Summary

Level: Field check
Context: Verification
Category: Plausibility
Subcategory: Temporal
Severity: Characterization ✔

Description

The number and percent of records with a date value in the cdmFieldName field of the cdmTableName table that occurs prior to birth.

Definition

This check verifies that events happen after birth. This check is only run on fields where the PLAUSIBLE_AFTER_BIRTH parameter is set to Yes. The birthdate is taken from the person table, either the birth_datetime or composed from year_of_birth, month_of_birth, day_of_birth (taking 1st month/1st day if missing).

  • Numerator: The number of records with a non-null date value that happen prior to birth
  • Denominator: The total number of records in the table with a non-null date value
  • Related CDM Convention(s): -Not linked to a convention-
  • CDM Fields/Tables: By default, this check runs on all date and datetime fields
  • Default Threshold Value: 1%

User Guidance

There might be valid reasons why a record has a date value that occurs prior to birth. For example, prenatal observations might be captured or procedures on the mother might be added to the file of the child. Therefore, some failing records are expected and the default threshold of 1% accounts for that.

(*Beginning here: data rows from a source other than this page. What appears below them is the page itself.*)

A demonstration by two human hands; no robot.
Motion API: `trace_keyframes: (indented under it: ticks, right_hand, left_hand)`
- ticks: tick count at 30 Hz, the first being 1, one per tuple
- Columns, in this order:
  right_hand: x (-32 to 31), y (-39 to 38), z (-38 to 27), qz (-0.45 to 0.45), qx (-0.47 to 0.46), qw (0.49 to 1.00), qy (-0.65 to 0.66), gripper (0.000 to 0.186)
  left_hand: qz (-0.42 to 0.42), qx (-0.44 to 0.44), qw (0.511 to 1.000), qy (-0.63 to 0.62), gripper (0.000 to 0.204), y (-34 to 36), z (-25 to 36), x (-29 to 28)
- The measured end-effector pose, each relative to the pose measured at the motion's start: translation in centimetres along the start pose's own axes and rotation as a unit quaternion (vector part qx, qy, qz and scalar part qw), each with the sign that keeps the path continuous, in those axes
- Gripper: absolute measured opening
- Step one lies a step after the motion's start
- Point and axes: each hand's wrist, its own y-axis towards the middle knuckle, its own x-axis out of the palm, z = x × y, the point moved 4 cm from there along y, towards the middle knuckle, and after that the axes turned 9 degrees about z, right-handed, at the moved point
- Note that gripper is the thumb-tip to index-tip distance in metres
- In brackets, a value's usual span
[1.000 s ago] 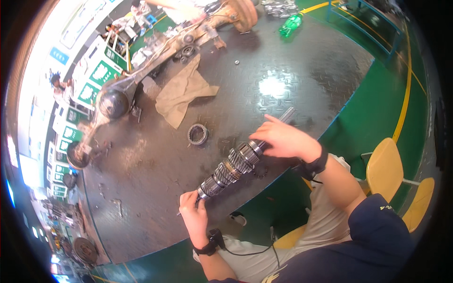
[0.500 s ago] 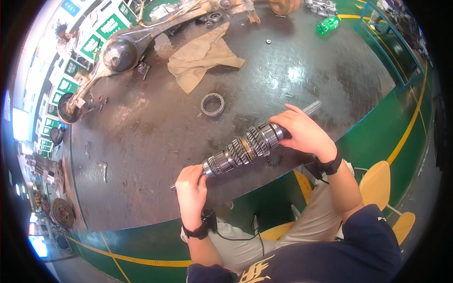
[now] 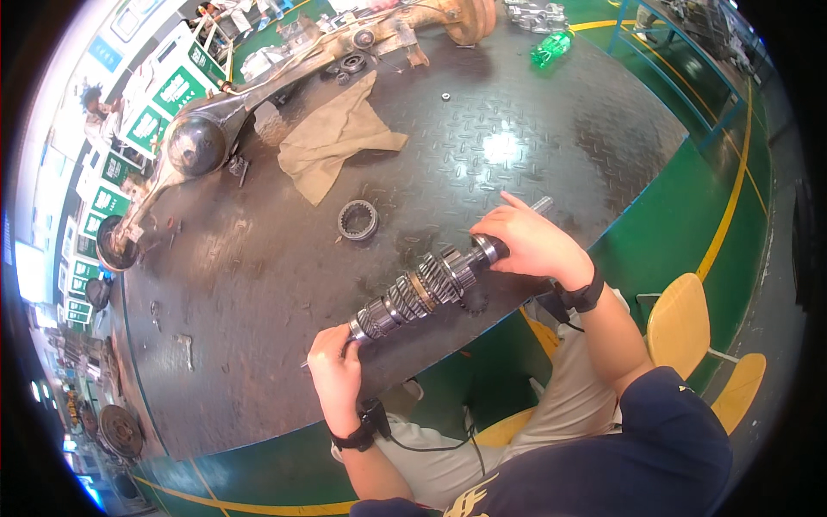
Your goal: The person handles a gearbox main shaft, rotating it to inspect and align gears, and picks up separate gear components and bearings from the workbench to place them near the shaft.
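A metal shaft with a stack of gears lies diagonally over the bench's near side. My left hand is closed round its lower-left end. My right hand grips a shiny bearing ring on the upper-right part of the shaft, a short dark gap away from the stack. A toothed ring rests flat above the shaft; a dark chain-like ring lies partly hidden below it.
The steel bench also holds a brown cloth, a large axle housing, small parts and a green bottle. Yellow chairs stand at right. People are in the background.
The bearing ring under my right hand has moved up-right along the shaft, opening a gap from the gears. My left hand stays on the lower end. The view has shifted.
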Motion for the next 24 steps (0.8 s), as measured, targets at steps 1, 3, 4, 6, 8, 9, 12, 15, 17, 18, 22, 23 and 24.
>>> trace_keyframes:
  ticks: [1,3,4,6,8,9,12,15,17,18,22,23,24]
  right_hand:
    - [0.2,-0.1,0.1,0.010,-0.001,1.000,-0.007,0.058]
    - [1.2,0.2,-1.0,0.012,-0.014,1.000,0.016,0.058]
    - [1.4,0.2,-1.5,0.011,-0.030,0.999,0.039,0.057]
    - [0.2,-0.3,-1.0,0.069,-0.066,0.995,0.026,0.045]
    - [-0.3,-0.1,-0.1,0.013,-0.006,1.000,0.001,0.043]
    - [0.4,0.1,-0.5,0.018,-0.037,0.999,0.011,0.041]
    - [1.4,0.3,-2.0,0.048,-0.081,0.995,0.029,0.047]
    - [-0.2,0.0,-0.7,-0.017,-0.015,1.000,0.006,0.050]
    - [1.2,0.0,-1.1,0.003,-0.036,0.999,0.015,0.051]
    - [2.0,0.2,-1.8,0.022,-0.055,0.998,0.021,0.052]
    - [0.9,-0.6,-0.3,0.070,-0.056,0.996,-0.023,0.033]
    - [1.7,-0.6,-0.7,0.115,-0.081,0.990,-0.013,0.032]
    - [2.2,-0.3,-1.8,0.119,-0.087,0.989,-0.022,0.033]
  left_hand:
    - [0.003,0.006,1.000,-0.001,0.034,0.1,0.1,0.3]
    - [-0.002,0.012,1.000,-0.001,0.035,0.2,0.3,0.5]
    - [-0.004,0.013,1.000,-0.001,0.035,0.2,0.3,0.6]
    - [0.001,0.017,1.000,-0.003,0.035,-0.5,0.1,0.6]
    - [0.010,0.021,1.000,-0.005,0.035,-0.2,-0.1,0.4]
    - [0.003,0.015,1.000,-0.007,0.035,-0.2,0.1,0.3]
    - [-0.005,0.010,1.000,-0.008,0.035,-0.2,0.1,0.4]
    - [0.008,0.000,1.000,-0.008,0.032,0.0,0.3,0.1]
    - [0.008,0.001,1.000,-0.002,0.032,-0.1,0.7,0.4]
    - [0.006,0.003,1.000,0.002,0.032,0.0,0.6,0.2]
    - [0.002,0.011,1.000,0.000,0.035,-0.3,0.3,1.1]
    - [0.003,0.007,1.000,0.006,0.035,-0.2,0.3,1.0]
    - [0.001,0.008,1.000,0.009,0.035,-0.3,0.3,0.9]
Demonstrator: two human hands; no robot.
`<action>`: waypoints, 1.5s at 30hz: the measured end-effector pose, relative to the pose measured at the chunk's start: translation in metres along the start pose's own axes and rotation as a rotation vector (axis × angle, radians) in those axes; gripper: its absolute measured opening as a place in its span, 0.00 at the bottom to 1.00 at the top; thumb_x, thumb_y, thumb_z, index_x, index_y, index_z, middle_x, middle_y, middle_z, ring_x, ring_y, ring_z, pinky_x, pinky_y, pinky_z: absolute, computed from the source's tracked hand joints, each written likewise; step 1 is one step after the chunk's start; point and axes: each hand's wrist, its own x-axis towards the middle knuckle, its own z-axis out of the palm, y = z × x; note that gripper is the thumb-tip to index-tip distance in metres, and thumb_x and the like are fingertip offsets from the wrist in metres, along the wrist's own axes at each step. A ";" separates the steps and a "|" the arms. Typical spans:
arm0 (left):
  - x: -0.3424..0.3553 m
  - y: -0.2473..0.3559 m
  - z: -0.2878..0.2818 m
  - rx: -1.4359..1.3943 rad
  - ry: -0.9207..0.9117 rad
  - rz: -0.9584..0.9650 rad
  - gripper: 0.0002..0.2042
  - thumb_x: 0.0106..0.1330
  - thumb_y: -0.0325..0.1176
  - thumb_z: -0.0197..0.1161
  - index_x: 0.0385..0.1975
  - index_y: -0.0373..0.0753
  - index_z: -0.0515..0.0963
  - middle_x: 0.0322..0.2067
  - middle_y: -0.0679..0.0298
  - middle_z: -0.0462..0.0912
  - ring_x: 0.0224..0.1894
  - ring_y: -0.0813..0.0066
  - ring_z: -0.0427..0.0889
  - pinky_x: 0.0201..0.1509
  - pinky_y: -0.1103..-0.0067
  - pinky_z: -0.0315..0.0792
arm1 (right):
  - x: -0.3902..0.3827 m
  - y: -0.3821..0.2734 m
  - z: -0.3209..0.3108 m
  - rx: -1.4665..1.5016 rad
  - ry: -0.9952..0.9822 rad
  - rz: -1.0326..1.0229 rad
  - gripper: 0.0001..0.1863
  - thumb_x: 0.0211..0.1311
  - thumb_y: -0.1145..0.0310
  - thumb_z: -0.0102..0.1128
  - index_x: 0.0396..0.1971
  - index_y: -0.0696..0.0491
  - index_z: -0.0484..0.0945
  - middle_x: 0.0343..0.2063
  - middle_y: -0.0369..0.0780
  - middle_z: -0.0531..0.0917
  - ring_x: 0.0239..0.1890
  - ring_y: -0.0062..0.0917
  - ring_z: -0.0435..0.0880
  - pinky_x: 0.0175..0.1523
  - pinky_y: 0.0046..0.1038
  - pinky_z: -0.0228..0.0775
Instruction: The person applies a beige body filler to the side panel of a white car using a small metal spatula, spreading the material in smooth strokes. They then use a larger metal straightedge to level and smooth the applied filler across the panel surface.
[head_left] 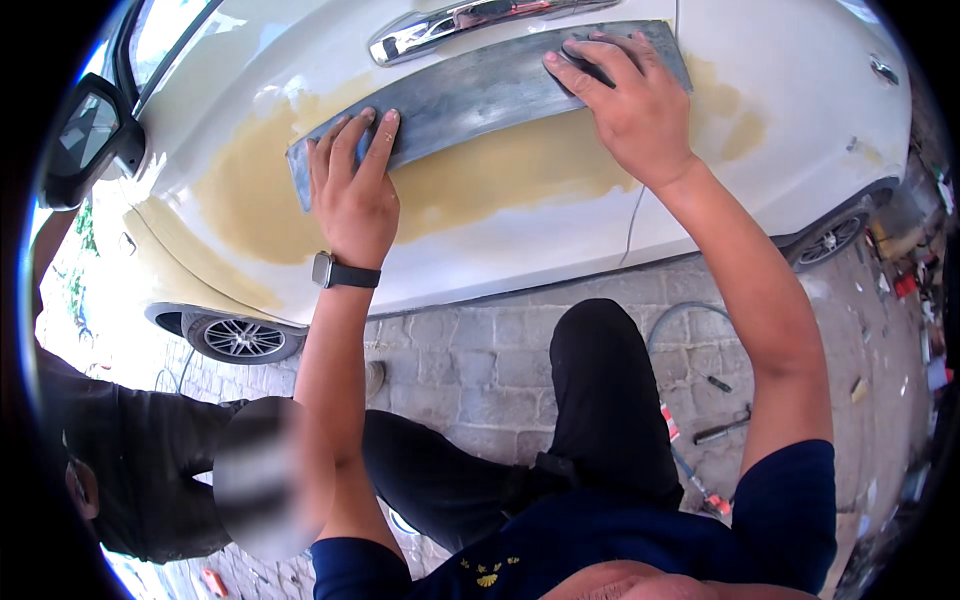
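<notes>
A long grey sanding board (470, 95) lies against the white car door (500, 250), just below the chrome door handle (420, 38). It slants upward to the right. My left hand (355, 195) grips its left end, fingers bent over a bluish grip. Near the right end, my right hand (645, 115) is closed around a dark knob, partly hidden by the fingers. Around and beneath the board spreads a tan patch of body filler (255, 185), dull against the white paint. A black-banded watch (350, 274) sits on my left wrist.
Another person in dark clothes (150, 450) is close by at the lower left. A side mirror (90, 130) juts out at the left. On the paving (460, 350) lie a hose (685, 308), a screwdriver (717, 383) and a dark-handled tool (720, 430). Clutter lines the right edge.
</notes>
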 end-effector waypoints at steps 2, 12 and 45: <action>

However, if more records violate this check, there might be an issue with incorrect birthdates or events with a default date. It is recommended to investigate the records that fail this check to determine the cause of the error and set proper dates. If it is impossible to fix, then implement one of these:

  • Aggressive: Remove all patients who have at least one record before birth (if the birthdate of this patient is unreliable).
  • Less aggressive: Remove all rows that happen before birth. Probably this should be chosen as a conventional approach for data clean up (if the event dates are unreliable).
  • Conservative: Keep the records as is (if the date is actually valid, for e.g. prenatal observations).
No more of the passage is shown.